> ACTION ITEM: Search the listing below for the string "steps", then copy every line it appears in.

+++ DATASET EXTRACT

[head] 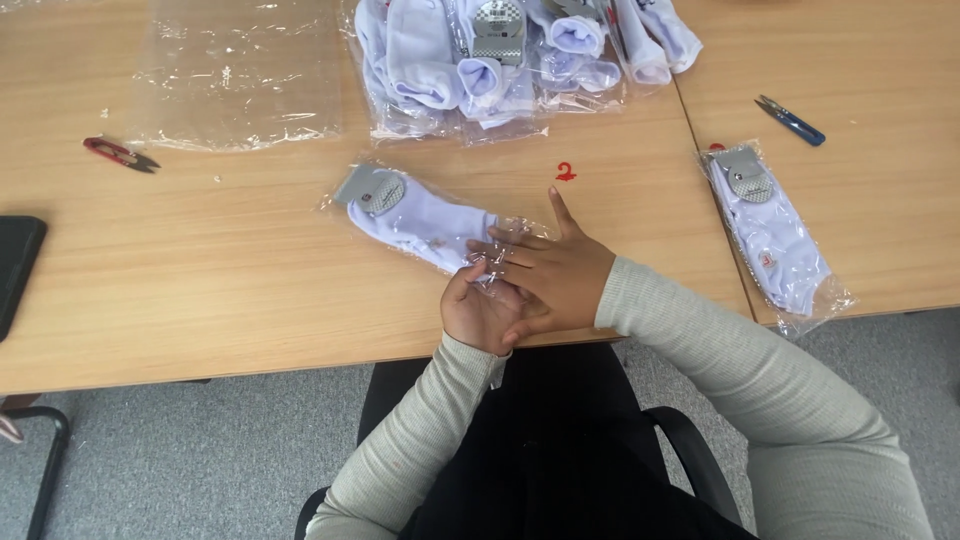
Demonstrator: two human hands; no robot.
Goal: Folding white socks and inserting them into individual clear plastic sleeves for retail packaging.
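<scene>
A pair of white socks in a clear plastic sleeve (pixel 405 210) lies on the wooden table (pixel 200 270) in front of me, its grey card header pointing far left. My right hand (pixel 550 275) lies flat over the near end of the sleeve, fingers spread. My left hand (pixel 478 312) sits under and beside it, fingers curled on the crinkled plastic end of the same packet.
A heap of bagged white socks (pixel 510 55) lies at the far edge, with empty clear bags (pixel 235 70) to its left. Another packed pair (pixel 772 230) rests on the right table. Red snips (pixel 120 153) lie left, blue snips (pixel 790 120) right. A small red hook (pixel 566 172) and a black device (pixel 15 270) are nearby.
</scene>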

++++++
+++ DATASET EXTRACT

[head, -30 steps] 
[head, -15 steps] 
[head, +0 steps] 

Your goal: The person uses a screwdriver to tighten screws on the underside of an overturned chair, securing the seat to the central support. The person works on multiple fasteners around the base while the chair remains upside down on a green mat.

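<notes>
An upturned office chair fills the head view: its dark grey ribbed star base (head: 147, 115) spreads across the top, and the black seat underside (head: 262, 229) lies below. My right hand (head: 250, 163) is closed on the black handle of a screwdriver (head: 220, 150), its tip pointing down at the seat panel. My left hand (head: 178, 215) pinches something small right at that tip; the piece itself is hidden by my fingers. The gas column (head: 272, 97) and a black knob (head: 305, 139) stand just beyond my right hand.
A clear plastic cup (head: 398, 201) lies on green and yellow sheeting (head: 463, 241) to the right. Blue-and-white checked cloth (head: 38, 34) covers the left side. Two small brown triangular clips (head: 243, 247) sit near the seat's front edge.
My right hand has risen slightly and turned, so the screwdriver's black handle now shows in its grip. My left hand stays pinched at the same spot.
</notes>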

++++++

> OUTPUT FOR THIS EXERCISE:
[head, -30 steps] 
[head, -15 steps] 
[head, +0 steps] 

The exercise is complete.